Gas-Grain Modeling of Interstellar O _\textbf2

Molecular oxygen (O _2 ) is essential to human beings on the earth. Although elemental oxygen is rather abundant, O _2 is rare in the interstellar medium. It was only detected in two galactic and one extra-galactic region. The inconsistency between observations and theoretical studies is a big challenge for astrochemical models. Here we report a two-phase modeling research of molecular oxygen, using the Nautilus gas-grain code. We apply the isothermal cold dense models in the interstellar medium with two typical sets of initial elemental abundances, as well as the warm-up models with various physical conditions.

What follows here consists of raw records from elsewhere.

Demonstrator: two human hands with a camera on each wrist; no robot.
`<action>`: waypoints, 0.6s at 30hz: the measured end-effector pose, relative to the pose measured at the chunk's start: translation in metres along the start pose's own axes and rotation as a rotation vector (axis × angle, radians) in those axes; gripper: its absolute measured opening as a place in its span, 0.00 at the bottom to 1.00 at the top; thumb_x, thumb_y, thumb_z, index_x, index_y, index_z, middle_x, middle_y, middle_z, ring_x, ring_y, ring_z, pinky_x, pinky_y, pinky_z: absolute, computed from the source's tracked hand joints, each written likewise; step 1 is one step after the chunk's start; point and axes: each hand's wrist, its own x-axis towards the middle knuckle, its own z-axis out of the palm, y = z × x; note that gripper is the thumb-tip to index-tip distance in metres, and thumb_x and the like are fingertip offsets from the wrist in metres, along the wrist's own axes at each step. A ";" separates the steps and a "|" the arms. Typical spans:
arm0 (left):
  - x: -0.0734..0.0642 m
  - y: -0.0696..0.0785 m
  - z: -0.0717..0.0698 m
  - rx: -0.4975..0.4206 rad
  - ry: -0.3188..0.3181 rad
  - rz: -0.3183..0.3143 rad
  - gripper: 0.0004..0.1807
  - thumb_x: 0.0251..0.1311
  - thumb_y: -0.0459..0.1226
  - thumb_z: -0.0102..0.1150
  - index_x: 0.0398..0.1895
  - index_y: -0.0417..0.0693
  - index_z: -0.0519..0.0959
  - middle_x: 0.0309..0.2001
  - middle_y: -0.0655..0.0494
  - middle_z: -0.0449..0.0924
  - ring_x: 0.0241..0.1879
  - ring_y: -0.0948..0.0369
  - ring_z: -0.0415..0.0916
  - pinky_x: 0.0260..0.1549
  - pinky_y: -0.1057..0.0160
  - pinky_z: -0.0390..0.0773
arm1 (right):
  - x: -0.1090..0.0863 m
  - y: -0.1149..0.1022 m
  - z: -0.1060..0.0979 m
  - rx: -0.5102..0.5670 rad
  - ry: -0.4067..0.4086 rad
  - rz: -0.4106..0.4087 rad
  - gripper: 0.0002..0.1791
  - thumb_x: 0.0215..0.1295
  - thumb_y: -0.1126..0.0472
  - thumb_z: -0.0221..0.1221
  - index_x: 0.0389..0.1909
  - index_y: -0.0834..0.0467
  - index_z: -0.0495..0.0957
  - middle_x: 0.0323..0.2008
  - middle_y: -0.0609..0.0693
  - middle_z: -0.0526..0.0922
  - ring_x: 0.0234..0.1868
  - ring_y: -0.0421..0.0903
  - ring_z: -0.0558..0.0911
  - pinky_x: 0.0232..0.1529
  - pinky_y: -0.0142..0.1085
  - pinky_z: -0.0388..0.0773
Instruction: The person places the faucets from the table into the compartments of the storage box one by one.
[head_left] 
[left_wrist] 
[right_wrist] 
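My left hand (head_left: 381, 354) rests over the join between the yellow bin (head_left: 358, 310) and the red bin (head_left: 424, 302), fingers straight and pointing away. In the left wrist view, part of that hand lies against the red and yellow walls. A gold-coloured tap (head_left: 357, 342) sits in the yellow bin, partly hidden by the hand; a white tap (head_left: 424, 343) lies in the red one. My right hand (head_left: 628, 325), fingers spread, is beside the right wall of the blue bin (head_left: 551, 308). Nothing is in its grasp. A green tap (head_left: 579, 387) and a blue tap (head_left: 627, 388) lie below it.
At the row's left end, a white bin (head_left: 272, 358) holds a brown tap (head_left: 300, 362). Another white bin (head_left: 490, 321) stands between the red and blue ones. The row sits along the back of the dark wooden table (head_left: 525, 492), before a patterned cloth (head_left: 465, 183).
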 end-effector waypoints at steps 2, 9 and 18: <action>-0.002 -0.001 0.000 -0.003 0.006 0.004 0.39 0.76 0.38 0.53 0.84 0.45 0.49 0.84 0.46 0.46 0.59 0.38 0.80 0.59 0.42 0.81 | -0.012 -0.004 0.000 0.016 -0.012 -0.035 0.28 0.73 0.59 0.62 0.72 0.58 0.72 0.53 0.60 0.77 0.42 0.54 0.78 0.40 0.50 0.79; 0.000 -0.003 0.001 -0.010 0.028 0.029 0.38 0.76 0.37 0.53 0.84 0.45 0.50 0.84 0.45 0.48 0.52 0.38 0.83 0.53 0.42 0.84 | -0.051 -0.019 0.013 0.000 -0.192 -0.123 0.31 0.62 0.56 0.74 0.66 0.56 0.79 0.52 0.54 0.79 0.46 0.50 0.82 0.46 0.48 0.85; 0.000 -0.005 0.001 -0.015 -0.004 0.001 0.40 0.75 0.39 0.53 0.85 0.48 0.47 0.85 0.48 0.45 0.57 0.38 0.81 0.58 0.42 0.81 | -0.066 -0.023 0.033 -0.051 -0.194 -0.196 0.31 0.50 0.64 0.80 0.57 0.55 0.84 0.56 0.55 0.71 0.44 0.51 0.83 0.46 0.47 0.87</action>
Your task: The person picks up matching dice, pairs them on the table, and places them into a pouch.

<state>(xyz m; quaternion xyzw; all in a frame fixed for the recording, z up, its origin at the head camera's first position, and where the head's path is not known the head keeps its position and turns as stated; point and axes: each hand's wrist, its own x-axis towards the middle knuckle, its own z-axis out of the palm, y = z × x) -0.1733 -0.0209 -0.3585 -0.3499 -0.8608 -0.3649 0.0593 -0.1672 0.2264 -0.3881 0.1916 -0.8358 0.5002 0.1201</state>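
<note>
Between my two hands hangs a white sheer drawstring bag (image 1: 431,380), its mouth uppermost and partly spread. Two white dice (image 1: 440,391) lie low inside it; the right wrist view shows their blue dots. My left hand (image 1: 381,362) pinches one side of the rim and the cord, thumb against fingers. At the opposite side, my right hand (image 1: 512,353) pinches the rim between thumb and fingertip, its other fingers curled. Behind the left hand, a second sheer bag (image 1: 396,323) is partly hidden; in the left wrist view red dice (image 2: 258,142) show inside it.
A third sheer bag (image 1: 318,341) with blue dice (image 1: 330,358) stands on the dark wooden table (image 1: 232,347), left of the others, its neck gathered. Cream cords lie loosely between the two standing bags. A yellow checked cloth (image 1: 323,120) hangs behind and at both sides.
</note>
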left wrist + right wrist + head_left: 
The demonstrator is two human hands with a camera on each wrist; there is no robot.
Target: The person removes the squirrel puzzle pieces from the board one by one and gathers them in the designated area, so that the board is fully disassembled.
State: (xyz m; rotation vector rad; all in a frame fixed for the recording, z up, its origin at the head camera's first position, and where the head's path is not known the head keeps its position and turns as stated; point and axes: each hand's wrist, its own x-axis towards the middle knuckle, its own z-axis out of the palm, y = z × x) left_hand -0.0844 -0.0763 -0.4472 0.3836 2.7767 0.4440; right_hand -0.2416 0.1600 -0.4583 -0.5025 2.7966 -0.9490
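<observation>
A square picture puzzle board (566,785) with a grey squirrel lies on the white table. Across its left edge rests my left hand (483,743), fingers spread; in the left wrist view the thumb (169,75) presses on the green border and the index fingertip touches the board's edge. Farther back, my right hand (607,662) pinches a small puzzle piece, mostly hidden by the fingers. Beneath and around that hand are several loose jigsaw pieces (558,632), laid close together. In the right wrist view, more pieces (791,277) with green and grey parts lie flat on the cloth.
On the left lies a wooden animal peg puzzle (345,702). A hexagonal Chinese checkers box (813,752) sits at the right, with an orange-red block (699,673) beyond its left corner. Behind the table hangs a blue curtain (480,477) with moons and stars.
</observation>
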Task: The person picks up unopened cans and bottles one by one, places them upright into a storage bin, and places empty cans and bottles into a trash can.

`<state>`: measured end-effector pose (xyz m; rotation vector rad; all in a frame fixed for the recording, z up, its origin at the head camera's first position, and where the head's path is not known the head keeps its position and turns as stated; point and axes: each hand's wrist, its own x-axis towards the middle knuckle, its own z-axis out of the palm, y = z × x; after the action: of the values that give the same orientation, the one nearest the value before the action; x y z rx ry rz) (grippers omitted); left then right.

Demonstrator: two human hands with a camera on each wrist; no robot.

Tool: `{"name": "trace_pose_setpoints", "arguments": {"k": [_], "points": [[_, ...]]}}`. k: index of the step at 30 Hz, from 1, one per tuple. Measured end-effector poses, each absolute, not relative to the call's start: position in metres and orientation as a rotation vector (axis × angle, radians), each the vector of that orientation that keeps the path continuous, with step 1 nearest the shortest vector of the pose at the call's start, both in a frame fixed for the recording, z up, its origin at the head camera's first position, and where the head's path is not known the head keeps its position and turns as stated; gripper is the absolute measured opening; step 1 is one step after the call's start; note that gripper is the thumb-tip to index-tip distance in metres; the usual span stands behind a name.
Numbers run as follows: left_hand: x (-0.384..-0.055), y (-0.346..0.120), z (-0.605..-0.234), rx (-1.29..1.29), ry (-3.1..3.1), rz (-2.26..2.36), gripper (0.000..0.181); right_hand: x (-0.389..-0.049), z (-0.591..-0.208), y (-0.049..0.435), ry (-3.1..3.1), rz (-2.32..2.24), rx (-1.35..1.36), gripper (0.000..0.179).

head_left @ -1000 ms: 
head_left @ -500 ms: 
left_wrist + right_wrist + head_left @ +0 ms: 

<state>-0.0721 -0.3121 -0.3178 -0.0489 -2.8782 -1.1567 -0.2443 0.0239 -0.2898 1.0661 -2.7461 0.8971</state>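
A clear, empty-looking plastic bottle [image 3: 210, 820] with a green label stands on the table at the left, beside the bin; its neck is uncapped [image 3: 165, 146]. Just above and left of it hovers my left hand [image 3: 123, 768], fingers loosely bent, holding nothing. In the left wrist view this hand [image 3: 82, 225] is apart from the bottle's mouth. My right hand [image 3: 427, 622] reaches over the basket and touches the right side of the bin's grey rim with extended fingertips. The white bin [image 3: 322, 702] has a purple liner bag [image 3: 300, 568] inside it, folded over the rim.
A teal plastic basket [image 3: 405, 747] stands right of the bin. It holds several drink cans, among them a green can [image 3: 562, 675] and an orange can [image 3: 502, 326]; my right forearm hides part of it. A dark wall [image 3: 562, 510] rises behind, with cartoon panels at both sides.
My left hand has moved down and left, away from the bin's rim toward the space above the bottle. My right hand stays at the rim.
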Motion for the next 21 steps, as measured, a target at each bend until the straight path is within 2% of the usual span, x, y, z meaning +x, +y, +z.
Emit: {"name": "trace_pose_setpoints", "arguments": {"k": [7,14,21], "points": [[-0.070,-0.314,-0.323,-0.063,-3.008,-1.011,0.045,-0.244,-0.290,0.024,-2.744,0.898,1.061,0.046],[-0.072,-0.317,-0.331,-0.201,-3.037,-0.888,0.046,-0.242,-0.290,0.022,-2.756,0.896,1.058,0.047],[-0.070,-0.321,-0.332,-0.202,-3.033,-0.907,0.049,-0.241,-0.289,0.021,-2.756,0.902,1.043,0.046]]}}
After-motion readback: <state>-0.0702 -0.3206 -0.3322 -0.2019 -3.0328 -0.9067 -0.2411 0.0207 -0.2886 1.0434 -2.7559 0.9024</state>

Under cold dense conditions, we find that the timescales for gas-phase CO, O _2 and H _2 O to reach peak values are dependent on the hydrogen density and are shortened when hydrogen density increases. In warm-up models, O _2 abundances are in good agreement with observations at temperatures rising after 10 ^5 yr. In both isothermal and warm-up models, the steady-state O _2 fractional abundance is independent of the hydrogen density, as long as the temperature is high enough ( > 30 K), at which O _2 is prevented from significant depleting onto grain surface. In addition, low density is preferable for the formation of O _2 , whether molecular oxygen is under cold conditions or in warm regions.